* EXERCISE *
Repeat the listing word for word. No pictures belong in the copy.

* SOURCE MATERIAL *
____________

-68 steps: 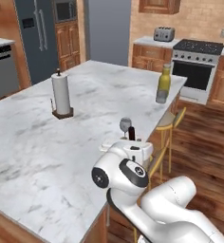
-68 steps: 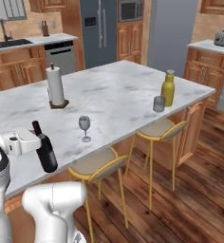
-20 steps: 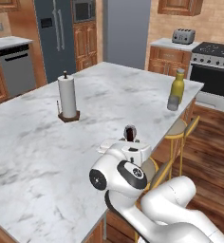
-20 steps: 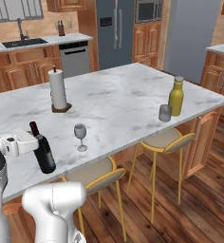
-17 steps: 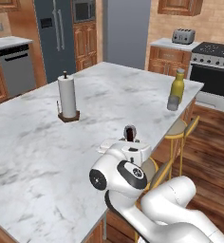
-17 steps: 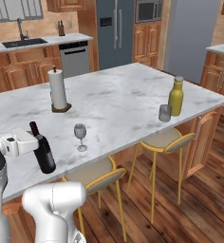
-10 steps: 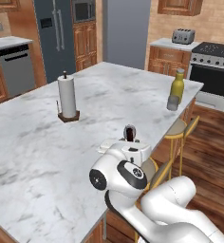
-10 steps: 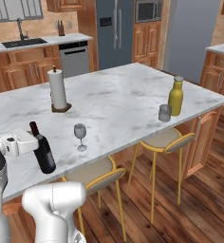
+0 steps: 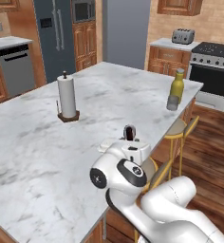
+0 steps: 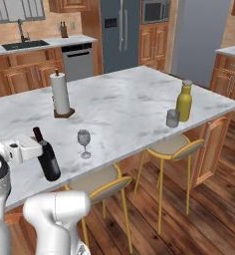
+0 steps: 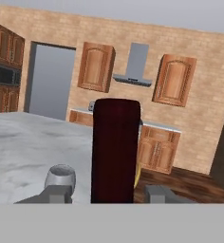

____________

* EXERCISE RESULT *
-68 steps: 
-68 steps: 
-20 steps: 
-20 steps: 
-17 steps: 
-17 steps: 
-10 steps: 
-10 steps: 
+0 steps: 
+0 steps: 
+0 steps: 

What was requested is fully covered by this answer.